When the /etc/init.d/vmware script fails to start vmware, vmware writes a file named "not_configured" to the /etc/vmware directory.  In order to start the binary, this file must be deleted first (in addition to killing any vmware processes that have been started).

It's not fully setup yet, but I'm thinking that the problem may be in the startup script (/etc/vmware/init.d/vmware) that is called by /etc/init.d/vmware start (if I understand this script correctly).

----------

## burmashave

After poring through the vmware start script (/etc/vmware/init.d/vmware), and learning a bit about how kernel modules are loaded, I found the problem.  The vmware start script above attempts to load vmware kernel modules (vmmon and vmnet).  If these are already running, the script fails, and the script writes the "not_configured" file to /etc/vmware.  Once this file is written, all subsequent attempts to start vmware produce the "need to run vmware-config.pl error."

In my case, I had removed the vmware start script (rc-update del vmware default) from my default runlevel because I thought (mistakenly) that I should get it configured properly before I had it loading during boot.  

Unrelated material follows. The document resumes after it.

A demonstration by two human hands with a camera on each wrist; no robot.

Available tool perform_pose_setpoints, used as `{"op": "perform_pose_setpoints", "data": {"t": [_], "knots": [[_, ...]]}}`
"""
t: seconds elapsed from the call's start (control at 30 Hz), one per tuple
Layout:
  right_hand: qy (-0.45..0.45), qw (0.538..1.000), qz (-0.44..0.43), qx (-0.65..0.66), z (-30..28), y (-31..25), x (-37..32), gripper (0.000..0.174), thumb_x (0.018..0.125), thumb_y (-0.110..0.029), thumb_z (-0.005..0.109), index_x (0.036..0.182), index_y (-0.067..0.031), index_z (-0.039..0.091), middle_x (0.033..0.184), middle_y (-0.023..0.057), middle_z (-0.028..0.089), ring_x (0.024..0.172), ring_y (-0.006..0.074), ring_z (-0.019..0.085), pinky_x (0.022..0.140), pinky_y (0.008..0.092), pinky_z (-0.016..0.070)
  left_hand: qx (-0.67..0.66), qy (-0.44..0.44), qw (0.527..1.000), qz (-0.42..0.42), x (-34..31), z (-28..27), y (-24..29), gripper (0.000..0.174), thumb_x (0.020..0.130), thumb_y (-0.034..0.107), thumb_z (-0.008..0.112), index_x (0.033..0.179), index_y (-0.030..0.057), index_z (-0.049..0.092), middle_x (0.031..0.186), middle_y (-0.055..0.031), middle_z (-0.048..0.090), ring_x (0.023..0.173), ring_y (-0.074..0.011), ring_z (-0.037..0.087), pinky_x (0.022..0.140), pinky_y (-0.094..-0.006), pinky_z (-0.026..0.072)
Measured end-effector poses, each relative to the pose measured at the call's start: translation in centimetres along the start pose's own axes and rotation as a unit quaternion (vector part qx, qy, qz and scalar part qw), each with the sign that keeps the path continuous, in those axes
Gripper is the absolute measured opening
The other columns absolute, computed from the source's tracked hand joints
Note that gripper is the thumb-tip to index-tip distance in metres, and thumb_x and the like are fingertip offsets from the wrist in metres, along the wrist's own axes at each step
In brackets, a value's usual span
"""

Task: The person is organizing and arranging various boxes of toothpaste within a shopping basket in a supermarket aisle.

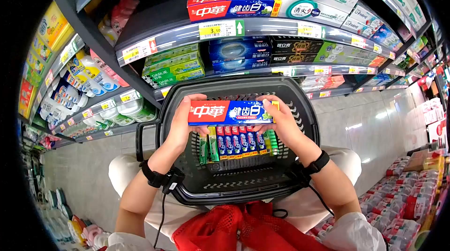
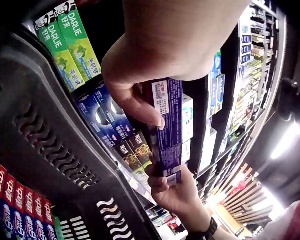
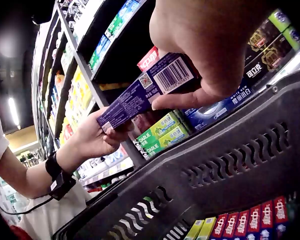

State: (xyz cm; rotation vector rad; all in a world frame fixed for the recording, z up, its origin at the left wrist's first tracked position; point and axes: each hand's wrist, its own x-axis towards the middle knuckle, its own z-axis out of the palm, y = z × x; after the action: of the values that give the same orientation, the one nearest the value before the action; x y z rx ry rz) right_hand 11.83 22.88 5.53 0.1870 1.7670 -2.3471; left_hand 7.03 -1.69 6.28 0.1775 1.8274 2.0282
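Observation:
A red-and-blue toothpaste box is held level over a black shopping basket. My left hand grips its left end, and my right hand grips the other. The blue underside of the box, with a white label, shows in the left wrist view, where my left thumb presses on it. In the right wrist view a barcode appears near my right fingers. Below the held box, inside the basket, several matching toothpaste boxes stand in a row beside green-and-yellow boxes.
A shelf ahead carries two stacked red-and-blue toothpaste boxes and white toothpaste boxes. Green boxes fill the tier below. Bottles line the left shelves. Red-and-clear packs are piled at the right.

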Motion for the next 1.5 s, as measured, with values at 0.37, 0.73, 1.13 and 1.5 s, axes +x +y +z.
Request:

I have now added the vmware start script to the default runlevel, and all seems to be fine now. :Very Happy:   :Very Happy:   :Very Happy: 

Somehow, the vmmon and vmnet modules were getting loaded even though I had removed vmware from my default runlevel.  Because they were already loaded, the vmware start script failed.  At least this is what I think was happening -- it doesn't matter because it is working now.

The important thing for me to pass on is that when the /etc/vmware/init.d/vmware script fails, it writes the "not_configured" file to /etc/vmware.  Deleting this file and manually stopping all vmware processes allowed me to figure out what was going wrong.

----------

## mepython

I was hitting with same problem for more than 3 months. I was supecting kernel issue too and kept on compiling various kernel and such. This is what I need to do:

rm /etc/vmware/not_configure

insmod vmmon

insmod vmnet (if you need network)

----------